* [THE TASK]
Go through the material and copy each line in which the word "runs" shows up.

* [SUPPLIED RECORDS]
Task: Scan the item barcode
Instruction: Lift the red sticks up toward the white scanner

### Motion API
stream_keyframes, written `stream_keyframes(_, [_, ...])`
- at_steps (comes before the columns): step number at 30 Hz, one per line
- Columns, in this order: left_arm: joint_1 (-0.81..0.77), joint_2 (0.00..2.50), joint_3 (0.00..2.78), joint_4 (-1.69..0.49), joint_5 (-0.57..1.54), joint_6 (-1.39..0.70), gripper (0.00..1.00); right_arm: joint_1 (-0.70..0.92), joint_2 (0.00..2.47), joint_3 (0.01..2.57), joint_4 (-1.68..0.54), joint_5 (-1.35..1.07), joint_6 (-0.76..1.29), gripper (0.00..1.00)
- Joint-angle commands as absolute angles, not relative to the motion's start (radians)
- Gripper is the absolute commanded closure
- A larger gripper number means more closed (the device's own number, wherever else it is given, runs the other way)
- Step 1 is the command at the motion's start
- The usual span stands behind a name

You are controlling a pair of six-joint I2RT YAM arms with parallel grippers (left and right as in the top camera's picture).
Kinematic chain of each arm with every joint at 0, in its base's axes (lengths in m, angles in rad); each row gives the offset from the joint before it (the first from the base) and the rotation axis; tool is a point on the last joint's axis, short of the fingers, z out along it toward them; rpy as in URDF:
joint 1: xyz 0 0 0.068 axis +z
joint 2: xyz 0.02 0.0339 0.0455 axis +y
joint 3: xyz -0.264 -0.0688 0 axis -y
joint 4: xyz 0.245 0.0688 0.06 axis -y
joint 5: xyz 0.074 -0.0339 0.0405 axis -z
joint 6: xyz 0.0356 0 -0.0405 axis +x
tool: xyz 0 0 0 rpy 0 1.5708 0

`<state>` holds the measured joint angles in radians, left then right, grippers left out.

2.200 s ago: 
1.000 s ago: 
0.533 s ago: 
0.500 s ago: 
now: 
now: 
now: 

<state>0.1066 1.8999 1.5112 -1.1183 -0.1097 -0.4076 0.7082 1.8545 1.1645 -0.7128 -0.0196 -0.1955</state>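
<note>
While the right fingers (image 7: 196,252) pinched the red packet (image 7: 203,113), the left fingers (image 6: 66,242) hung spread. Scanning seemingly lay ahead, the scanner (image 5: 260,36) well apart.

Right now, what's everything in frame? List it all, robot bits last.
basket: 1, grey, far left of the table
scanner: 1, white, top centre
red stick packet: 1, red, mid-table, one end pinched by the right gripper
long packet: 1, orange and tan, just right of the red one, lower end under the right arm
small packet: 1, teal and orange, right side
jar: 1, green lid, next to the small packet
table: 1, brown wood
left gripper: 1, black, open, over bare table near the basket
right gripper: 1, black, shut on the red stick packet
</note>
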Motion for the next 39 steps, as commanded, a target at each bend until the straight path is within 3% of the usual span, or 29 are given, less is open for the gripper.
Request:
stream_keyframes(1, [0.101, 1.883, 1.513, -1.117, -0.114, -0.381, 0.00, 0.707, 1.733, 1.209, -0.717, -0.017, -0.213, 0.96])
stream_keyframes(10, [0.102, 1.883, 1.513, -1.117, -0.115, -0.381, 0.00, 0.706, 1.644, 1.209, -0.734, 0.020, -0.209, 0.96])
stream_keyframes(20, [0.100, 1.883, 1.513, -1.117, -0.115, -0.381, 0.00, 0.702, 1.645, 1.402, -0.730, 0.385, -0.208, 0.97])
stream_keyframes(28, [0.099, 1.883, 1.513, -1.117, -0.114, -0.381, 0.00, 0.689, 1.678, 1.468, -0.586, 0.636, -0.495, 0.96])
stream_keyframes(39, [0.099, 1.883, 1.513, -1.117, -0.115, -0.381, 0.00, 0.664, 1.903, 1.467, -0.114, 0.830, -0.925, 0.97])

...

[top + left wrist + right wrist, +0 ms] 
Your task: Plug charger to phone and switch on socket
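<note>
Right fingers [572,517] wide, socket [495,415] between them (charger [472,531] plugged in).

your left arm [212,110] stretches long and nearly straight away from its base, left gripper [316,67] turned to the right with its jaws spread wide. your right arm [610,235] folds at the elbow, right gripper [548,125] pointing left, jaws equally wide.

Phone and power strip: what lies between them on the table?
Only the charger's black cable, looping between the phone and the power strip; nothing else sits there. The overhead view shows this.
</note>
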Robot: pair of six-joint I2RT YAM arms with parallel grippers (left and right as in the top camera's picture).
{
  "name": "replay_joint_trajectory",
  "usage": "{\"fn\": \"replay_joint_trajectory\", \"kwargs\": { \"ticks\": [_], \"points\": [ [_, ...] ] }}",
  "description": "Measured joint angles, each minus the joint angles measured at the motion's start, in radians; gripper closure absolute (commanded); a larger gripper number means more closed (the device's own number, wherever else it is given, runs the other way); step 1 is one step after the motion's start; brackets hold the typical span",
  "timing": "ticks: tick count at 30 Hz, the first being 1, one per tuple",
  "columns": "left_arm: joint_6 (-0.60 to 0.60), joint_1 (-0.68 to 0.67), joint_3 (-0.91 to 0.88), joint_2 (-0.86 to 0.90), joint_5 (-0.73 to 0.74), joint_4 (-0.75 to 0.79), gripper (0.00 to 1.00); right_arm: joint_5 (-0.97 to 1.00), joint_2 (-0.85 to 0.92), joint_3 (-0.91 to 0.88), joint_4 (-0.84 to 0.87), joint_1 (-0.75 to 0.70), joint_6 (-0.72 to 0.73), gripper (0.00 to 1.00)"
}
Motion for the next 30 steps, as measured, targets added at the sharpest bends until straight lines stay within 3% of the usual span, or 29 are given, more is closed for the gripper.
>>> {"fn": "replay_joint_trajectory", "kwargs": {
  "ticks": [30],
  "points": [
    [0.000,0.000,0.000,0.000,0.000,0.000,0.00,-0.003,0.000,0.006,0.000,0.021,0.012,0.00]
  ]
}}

* [RESPONSE AREA]
- A larger gripper number means more closed (the device's own number, wherever else it is given, runs the other way)
  "description": "Measured joint angles, each minus the joint angles measured at the motion's start, in radians; gripper closure absolute (commanded); a larger gripper number means more closed (the device's own number, wherever else it is given, runs the other way); step 1 is one step after the motion's start; brackets hold the typical span",

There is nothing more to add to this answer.